Directions for this task :: Output the whole listing again, exactly as it reads.

Data excerpt ::

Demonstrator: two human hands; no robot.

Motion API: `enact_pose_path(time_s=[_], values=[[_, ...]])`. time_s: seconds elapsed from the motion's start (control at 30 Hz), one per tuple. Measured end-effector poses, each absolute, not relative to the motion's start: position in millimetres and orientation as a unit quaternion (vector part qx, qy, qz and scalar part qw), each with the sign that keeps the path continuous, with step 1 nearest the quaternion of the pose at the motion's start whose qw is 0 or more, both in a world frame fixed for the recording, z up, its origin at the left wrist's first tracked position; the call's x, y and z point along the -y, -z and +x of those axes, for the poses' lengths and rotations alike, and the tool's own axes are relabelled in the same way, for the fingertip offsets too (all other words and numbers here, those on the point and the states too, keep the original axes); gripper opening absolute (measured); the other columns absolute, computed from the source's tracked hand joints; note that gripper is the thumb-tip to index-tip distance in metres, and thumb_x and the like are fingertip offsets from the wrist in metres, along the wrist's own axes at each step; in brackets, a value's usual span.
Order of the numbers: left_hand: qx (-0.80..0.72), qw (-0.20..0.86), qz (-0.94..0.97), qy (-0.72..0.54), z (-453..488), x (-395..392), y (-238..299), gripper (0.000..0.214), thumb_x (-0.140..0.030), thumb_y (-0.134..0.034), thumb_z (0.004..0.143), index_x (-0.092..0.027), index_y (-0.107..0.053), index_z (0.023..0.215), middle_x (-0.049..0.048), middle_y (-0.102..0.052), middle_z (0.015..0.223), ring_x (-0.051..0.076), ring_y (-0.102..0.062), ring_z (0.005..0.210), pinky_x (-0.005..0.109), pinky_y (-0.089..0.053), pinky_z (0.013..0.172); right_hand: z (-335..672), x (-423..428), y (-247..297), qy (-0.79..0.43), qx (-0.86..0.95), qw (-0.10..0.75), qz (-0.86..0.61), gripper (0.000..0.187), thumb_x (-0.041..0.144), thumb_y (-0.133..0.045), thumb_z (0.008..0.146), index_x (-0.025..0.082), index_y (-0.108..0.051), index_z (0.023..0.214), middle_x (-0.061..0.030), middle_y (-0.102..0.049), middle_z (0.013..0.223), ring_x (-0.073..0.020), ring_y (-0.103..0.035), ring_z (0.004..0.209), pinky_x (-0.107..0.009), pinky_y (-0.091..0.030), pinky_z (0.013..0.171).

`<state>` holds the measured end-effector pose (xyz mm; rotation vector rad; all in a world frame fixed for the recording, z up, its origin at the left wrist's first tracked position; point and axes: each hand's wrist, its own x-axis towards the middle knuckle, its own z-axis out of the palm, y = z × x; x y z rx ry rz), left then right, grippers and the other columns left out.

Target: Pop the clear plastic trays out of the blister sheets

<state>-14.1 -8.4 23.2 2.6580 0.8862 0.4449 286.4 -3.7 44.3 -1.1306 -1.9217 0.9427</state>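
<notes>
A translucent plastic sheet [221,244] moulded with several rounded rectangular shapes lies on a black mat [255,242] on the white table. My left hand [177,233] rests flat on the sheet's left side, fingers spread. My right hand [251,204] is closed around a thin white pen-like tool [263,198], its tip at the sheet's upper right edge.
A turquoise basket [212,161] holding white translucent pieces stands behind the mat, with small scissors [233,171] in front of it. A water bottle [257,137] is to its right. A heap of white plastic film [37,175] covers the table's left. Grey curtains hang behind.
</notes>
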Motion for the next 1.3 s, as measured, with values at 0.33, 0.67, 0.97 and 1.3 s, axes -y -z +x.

Result for this task ::
Demonstrator: two human hands; no robot.

Motion API: `enact_pose_path(time_s=[_], values=[[_, ...]])`. time_s: seconds elapsed from the motion's start (control at 30 Hz), one per tuple. Measured end-effector poses, each absolute, not relative to the motion's start: position in millimetres and orientation as a unit quaternion (vector part qx, qy, qz and scalar part qw), each with the sign that keeps the path continuous, with step 1 nearest the quaternion of the pose at the motion's start whose qw is 0 or more, both in a world frame fixed for the recording, z up, its origin at the left wrist's first tracked position; the call's x, y and z point along the -y, -z and +x of those axes, for the poses' lengths and rotations alike, and the tool's own axes are relabelled in the same way, for the fingertip offsets too (all other words and numbers here, those on the point and the states too, keep the original axes); gripper opening absolute (measured); the other columns absolute, computed from the source's tracked hand joints; note that gripper is the thumb-tip to index-tip distance in metres, and thumb_x and the like are fingertip offsets from the wrist in metres, along the wrist's own axes at each step; in brackets, a value's usual span.
Order of the numbers: left_hand: qx (-0.80..0.72), qw (-0.20..0.86), qz (-0.94..0.97), qy (-0.72..0.54), z (-453..488), x (-395..392), y (-238..299), gripper (0.000..0.214), thumb_x (-0.140..0.030), thumb_y (-0.134..0.034), thumb_z (0.004..0.143), index_x (-0.092..0.027), index_y (-0.107..0.053), index_z (0.023..0.215), middle_x (-0.049..0.048), middle_y (-0.102..0.052), middle_z (0.015..0.223), ring_x (-0.051..0.076), ring_y (-0.102..0.062), ring_z (0.005..0.210), pinky_x (-0.005..0.109), pinky_y (-0.089..0.053), pinky_z (0.013..0.172); right_hand: z (-335..672), x (-423..428), y (-247..297), qy (-0.79..0.43), qx (-0.86..0.95), qw (-0.10..0.75), qz (-0.86..0.61), gripper (0.000..0.187), thumb_x (-0.041..0.144), thumb_y (-0.133..0.045), thumb_z (0.008..0.146), index_x (-0.025..0.082), index_y (-0.108..0.051), index_z (0.023..0.214), middle_x (-0.061..0.030), middle_y (-0.102..0.049), middle_z (0.013..0.223), ring_x (-0.073..0.020), ring_y (-0.103..0.035), ring_z (0.004..0.209), pinky_x (-0.107..0.009), pinky_y (-0.091..0.030), pinky_z (0.013..0.171).

`<state>` holds the measured end-effector pose (xyz mm; rotation vector rad; all in a world frame fixed for the recording, z up, its origin at the left wrist's first tracked position; point and axes: each hand's wrist, its own x-axis towards the middle knuckle, its own z-axis out of the palm, y = z × x; x y z rx ry rz), left then right, grippers and the other columns left out.

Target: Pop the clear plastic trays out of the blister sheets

<state>-14.1 -8.4 23.2 2.6580 0.8862 0.4449 286.4 -3.7 44.3 -1.1306 -1.9217 0.9427</state>
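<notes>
A translucent plastic sheet [221,244] moulded with several rounded rectangular shapes lies on a black mat [255,242] on the white table. My left hand [177,233] rests flat on the sheet's left side, fingers spread. My right hand [251,204] is closed around a thin white pen-like tool [263,198], its tip at the sheet's upper right edge.
A turquoise basket [212,161] holding white translucent pieces stands behind the mat, with small scissors [233,171] in front of it. A water bottle [257,137] is to its right. A heap of white plastic film [37,175] covers the table's left. Grey curtains hang behind.
</notes>
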Motion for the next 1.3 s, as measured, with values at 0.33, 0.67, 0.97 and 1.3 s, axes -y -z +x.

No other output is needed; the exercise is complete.